Das Schlaraffenland ist weit über die Erzählung, die man über Märchenbücher kennt hinaus, ein interessantes Thema. Und es macht Spaß und ist auf der anderen Seite auch etwas „creepy„, wenn man sieht, wie genau sich diese skurrile Geschichte als Allegorie auf unseren hochmodernen KI-Slop sozusagen „mappen“ lässt:

Zum Episodenbild:

Pieter Brueghel der Ältere hat diese weltberühmte Vision des Schlaraffenlands um 1576 herum gemalt.
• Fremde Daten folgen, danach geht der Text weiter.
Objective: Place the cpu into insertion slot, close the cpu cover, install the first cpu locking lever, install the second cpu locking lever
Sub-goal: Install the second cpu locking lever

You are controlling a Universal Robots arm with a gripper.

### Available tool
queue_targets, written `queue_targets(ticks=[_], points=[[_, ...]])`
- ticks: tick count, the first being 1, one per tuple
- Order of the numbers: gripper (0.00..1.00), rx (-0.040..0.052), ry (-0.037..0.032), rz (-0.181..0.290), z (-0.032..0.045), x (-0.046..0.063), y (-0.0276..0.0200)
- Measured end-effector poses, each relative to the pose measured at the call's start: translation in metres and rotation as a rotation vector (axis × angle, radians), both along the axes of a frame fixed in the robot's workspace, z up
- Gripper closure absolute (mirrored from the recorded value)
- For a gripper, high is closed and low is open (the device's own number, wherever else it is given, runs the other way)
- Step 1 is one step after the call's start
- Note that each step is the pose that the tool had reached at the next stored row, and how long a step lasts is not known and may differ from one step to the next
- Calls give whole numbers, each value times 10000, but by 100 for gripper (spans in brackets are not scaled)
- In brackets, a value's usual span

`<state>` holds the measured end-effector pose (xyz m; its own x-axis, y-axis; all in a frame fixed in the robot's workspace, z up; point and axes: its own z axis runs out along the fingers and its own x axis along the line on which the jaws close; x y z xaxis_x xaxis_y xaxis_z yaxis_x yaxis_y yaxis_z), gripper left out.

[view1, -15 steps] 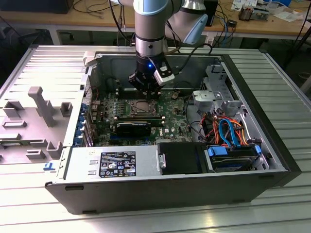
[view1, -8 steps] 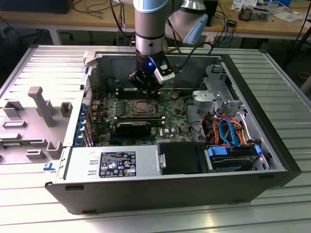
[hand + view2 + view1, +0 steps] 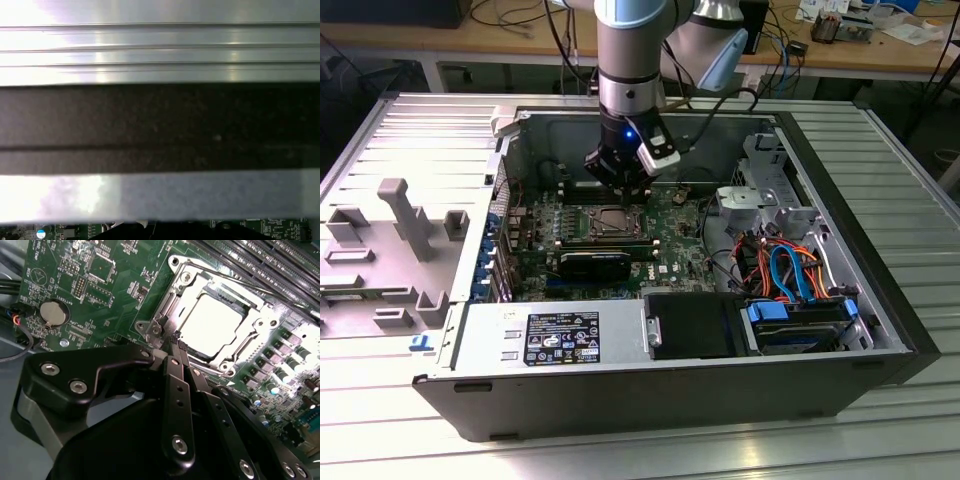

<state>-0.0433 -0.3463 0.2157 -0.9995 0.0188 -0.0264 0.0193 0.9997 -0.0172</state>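
The arm hangs near vertical, wrist pointing down; the claw [image 3: 176,341] has its black fingers pressed together.

Ribbed aluminium worktable [image 3: 910,190], pale grey, long parallel grooves; strong glare along its ridges in the first wrist view [image 3: 160,50]. Open desktop computer case [image 3: 620,395] lies on its side at the middle of the table. Grey moulded fixture tray [image 3: 390,250] with upright pegs sits at the exterior view's left, just beside the case. Behind the table, a wooden workbench [image 3: 510,40] runs across the back, strewn with dark cables [image 3: 560,30], papers and small electronics [image 3: 840,22] toward the exterior view's right. Light even and bright, overhead; patch of grey floor [image 3: 948,165] past the table's far right edge
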Motion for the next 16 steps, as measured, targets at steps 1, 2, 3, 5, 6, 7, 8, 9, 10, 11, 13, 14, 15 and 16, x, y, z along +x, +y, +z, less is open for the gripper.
queue_targets(ticks=[1, 2, 3, 5, 6, 7, 8, 9, 10, 11, 13, 14, 15, 16], points=[[89, 0, 0, 0, 0, 0, -7], [89, 0, 0, 0, 0, 0, -19], [89, 0, 0, 1, 0, 0, -29], [89, 1, 0, 0, 0, 0, -53], [89, 0, 0, 0, 0, 0, -62], [89, 1, 0, 1, 0, 0, -68], [89, 1, 0, -1, 0, -1, -74], [89, -1, 1, -2, 1, -1, -76], [89, 0, 1, -1, 4, 0, -78], [89, 0, 1, 0, 15, 0, -78], [89, 0, 1, 0, 48, 0, -78], [89, 2, -1, 0, 49, 0, -78], [89, 2, -1, 0, 49, 0, -78], [89, 3, -1, 0, 49, 0, -78]])
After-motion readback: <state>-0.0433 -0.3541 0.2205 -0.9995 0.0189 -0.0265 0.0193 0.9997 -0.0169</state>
Ein Ritter, ein Bauer und ein Gelehrter (also Vertreter aller Stände) liegen – vom vielen Genuss schon leicht adipös aufgequollen – unter einem Baum und warten darauf, dass die dort bereitgestellten Köstlichkeiten sich von selbst auf den Weg zu ihnen machen. Im Hintergrund läuft ein gebratenes Ferkel und an Horizont ist die Mauer aus süßem Hirsebrei zu sehen, die das Schlaraffenland bekanntlich umgibt und durch die sich gerade jemand hindurchgefressen hat. Die Kombination von Überfluss und sündiger Trägheit entspricht natürlich der Moral des ausklingenden Mittelalters, doch als Allegorie für KI-Slop können wir uns kaum etwas Besseres vorstellen.